## Recorded data
==*==

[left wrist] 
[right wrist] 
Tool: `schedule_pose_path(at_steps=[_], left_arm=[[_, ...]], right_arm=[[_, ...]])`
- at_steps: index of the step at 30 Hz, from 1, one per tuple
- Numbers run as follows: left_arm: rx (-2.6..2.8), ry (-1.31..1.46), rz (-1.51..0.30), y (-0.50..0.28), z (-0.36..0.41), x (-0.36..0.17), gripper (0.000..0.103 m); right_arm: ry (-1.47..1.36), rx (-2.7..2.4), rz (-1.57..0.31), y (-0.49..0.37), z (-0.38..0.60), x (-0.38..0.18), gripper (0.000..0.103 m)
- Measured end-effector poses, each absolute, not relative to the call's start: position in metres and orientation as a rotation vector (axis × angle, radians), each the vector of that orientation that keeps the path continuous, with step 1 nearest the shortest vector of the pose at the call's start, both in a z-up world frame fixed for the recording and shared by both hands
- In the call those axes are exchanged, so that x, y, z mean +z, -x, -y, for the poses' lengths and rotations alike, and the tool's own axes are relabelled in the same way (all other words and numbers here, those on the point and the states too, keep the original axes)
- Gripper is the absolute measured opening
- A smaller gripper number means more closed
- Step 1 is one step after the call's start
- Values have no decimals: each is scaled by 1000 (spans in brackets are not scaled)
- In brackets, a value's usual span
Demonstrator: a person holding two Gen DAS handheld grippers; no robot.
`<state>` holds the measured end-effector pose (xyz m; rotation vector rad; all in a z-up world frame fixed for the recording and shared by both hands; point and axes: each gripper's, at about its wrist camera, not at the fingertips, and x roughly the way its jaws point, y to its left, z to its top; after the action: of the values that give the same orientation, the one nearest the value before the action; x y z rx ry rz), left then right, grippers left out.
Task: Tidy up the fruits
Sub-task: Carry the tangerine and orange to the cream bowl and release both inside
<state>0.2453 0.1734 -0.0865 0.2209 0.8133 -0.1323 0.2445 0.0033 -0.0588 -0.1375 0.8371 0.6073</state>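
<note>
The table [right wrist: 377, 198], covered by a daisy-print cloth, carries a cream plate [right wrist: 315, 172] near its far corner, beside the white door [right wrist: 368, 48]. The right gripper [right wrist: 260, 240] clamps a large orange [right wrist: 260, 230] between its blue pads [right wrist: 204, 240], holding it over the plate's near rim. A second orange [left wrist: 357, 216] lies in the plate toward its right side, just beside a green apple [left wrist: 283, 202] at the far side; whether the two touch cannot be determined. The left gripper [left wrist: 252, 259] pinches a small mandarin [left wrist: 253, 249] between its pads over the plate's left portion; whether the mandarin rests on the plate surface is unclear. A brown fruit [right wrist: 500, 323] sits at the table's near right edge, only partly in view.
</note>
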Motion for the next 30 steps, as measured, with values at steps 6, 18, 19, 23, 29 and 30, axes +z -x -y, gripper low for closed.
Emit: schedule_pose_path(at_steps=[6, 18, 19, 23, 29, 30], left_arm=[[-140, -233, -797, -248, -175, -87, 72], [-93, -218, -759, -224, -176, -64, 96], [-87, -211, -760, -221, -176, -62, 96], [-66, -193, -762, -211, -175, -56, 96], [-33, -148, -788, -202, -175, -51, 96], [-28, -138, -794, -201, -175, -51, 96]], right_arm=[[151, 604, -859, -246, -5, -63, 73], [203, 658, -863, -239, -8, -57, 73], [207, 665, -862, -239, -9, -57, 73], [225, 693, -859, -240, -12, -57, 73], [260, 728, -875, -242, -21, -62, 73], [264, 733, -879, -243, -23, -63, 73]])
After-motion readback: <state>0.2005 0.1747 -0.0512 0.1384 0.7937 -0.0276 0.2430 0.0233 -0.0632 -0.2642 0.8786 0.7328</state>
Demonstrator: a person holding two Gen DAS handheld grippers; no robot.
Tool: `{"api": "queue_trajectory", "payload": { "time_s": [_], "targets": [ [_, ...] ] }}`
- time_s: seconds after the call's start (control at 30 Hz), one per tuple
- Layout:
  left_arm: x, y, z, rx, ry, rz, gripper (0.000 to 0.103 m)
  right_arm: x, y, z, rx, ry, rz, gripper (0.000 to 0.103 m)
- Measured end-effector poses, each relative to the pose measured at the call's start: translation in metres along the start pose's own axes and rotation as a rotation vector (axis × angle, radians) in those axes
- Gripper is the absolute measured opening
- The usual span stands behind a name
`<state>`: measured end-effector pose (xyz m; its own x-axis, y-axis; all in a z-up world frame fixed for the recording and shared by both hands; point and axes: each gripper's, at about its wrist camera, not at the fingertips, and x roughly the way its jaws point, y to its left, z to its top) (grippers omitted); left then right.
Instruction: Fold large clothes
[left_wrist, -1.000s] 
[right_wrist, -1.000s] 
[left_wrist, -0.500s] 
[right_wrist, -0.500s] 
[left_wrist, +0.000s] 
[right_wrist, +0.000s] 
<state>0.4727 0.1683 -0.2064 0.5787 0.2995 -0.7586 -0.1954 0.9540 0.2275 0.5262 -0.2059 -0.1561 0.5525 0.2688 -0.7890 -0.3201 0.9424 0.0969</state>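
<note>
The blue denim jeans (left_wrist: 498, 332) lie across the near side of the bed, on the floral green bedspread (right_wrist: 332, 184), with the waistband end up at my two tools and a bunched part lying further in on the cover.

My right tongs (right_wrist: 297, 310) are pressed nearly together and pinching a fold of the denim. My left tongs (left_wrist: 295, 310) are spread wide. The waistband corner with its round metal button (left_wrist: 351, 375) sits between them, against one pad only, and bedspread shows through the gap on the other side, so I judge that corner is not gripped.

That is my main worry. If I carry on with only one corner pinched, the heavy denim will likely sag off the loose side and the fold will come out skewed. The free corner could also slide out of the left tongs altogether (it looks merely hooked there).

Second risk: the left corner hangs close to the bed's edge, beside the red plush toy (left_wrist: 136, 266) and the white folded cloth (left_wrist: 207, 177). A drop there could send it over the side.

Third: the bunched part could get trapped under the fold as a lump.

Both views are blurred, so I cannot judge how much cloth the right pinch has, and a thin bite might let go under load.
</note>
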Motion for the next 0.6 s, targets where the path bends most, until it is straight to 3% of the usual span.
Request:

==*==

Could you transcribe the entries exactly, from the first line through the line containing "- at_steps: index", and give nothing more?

## Reply to the exercise
[left wrist] 
[right wrist] 
Tool: `schedule_pose_path(at_steps=[_], left_arm=[[_, ...]], right_arm=[[_, ...]])`
- at_steps: index of the step at 30 Hz, from 1, one per tuple

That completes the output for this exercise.